**Task to complete**
Take from the listing each line that has the string "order".

**Given data**
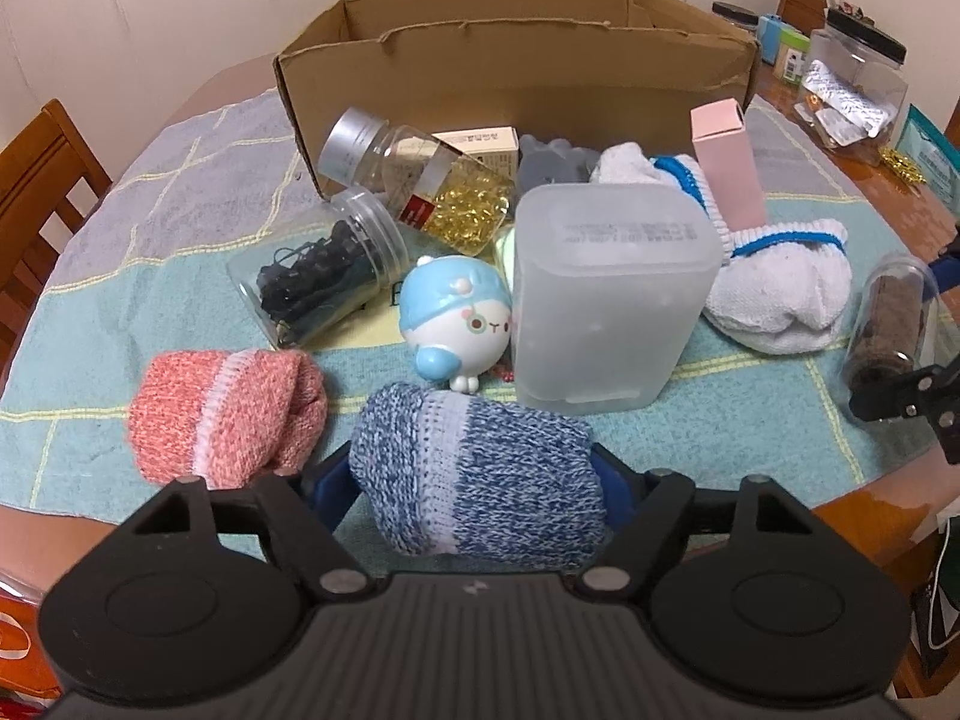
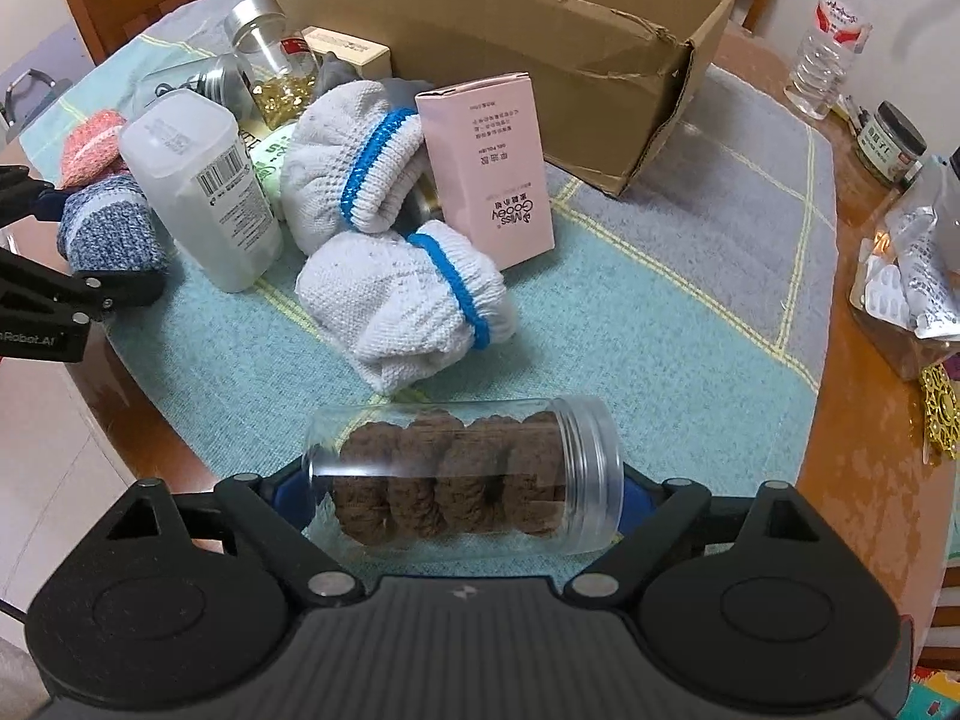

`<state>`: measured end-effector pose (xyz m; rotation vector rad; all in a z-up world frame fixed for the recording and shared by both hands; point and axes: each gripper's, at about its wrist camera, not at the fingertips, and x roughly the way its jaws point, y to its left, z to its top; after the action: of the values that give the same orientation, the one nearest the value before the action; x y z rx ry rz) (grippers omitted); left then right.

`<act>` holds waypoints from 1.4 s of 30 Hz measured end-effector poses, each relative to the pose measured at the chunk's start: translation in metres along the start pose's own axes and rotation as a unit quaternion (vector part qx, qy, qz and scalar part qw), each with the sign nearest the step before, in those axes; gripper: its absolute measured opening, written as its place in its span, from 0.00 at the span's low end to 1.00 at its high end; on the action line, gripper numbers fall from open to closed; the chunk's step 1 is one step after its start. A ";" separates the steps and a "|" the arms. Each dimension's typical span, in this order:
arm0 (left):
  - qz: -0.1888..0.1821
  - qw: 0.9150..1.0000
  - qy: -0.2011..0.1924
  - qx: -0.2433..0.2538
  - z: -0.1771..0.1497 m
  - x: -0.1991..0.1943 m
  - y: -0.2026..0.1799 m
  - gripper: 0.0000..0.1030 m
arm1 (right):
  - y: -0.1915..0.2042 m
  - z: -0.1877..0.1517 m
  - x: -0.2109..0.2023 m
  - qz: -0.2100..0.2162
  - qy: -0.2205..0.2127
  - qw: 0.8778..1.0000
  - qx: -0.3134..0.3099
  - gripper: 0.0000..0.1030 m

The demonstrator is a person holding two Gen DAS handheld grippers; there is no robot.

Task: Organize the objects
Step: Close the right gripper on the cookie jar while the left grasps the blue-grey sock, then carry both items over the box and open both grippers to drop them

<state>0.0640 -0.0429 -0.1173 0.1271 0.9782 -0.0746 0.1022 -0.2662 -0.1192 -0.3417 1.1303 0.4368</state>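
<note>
A rolled blue-and-white knit sock (image 1: 480,480) lies on the cloth at the near edge, and my left gripper (image 1: 474,483) is shut on it, a blue pad pressing each side. In the right wrist view a clear jar of brown rings (image 2: 462,474) lies crosswise between the fingers of my right gripper (image 2: 462,501), which is shut on its base and its threaded mouth. The same jar (image 1: 888,324) shows at the right of the left wrist view. A torn, open cardboard box (image 1: 516,66) stands at the back of the table.
Between me and the box lie a pink sock roll (image 1: 222,414), a frosted plastic container (image 1: 612,294), a blue toy figure (image 1: 456,318), two clear jars (image 1: 324,282), two white socks (image 2: 408,312) and a pink carton (image 2: 492,168). Jars and a water bottle (image 2: 831,42) stand at the right edge.
</note>
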 end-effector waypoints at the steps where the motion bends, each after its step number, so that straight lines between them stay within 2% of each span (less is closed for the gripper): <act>1: -0.002 1.000 0.002 -0.002 0.001 -0.002 0.002 0.75 | -0.001 0.001 -0.001 0.000 0.001 1.000 0.002 0.91; 7: -0.006 1.000 0.006 0.007 0.011 -0.025 0.008 0.74 | -0.008 0.010 -0.014 0.011 -0.001 1.000 0.004 0.91; 13: -0.012 1.000 0.004 0.006 0.038 -0.060 0.012 0.74 | -0.017 0.027 -0.041 0.036 -0.023 0.999 -0.008 0.91; 17: -0.018 1.000 -0.017 -0.002 0.069 -0.077 0.012 0.74 | -0.023 0.046 -0.062 0.049 -0.051 0.997 -0.027 0.91; 22: -0.028 0.998 -0.051 0.012 0.117 -0.083 0.016 0.74 | -0.024 0.078 -0.086 0.048 -0.094 0.993 -0.044 0.91; 30: -0.046 0.992 -0.099 0.062 0.203 -0.051 0.030 0.75 | -0.028 0.146 -0.094 0.022 -0.143 0.989 -0.018 0.91; 35: -0.058 0.992 -0.086 0.077 0.237 -0.010 0.040 0.75 | -0.035 0.184 -0.080 0.001 -0.144 0.989 0.017 0.91; 42: -0.072 0.993 -0.057 0.079 0.250 0.039 0.050 0.75 | -0.049 0.214 -0.049 -0.026 -0.125 0.989 0.076 0.91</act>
<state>0.2973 -0.0294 -0.0077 0.1954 0.8664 -0.2895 0.2784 -0.2150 0.0116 -0.1759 0.9021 0.3340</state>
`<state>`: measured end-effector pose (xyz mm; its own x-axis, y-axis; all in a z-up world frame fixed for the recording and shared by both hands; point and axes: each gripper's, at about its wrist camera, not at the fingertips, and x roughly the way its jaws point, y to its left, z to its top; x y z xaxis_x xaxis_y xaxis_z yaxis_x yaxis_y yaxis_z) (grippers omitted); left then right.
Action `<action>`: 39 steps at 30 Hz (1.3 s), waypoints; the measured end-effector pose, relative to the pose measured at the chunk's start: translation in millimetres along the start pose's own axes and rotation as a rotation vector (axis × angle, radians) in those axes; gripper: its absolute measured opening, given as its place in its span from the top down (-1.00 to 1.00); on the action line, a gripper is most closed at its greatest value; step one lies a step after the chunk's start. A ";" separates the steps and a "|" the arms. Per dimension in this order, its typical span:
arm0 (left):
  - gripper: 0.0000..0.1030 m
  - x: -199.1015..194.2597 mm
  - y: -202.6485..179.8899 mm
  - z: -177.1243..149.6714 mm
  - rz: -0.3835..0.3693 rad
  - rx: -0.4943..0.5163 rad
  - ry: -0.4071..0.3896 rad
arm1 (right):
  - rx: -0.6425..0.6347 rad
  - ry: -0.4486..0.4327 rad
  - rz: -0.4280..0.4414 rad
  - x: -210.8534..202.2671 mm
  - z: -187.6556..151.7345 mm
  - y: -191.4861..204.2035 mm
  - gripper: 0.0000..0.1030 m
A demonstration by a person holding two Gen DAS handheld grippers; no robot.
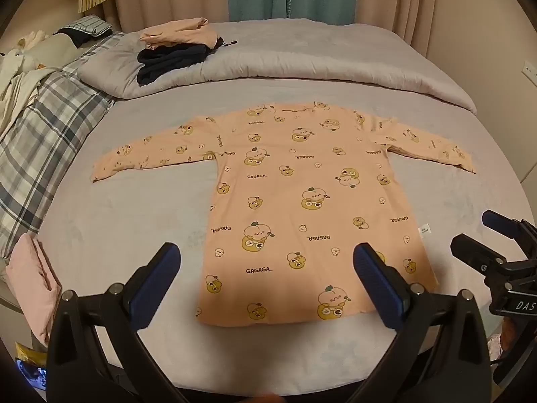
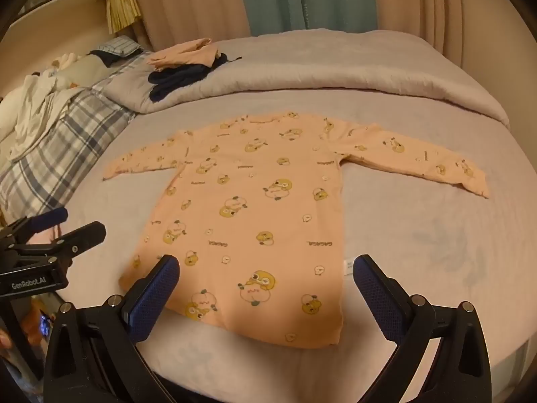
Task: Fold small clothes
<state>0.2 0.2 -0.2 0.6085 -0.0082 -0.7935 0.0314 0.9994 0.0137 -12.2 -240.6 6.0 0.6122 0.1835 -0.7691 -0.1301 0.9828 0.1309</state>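
Both the left claw and right claw are wide open above the flat peach shirt, so a sloppy pinch could bunch it up.

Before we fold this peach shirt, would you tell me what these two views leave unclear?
- Small white tag at the peach shirt side seam: print too small, both views.
- Folded pink cloth, left wrist view: partly hidden behind the left gripper.
- Dark clothes on the duvet: bunched, type unclear.
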 end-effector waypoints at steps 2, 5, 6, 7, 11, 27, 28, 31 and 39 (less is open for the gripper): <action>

**Solved exercise**
`<act>` holds waypoints from 1.4 s of 30 Hz measured end-effector poses, each relative to the pose measured at the chunk's start: translation in metres along the start pose's own axes and rotation as a unit quaternion (vector part qx, qy, qz and scalar part qw), each with the sign nearest the step before, in those axes; gripper: its absolute measured opening, written as its place in its span, from 0.00 at the span's low end to 1.00 at its high end; on the action line, gripper numbers fall from open to closed; the chunk's step 1 is one step after its start. A ";" separates the steps and a "|" the arms. Each dimension's typical span, in this order:
Action `<action>`: 39 steps at 30 Hz (1.3 s), waypoints; the measured end-effector pose, relative to the pose measured at the chunk's start: translation in millimetres along the start pose's own axes and rotation as a rotation vector (axis × angle, radians) in those axes; gripper: its absolute measured opening, given as its place in its span from the top down (-1.00 to 1.00); on the action line, a gripper is most closed at its greatest value; step one lies a step after the chunk's start. A ";" separates the steps and a "|" the arms. Per dimension in this order, its typical span:

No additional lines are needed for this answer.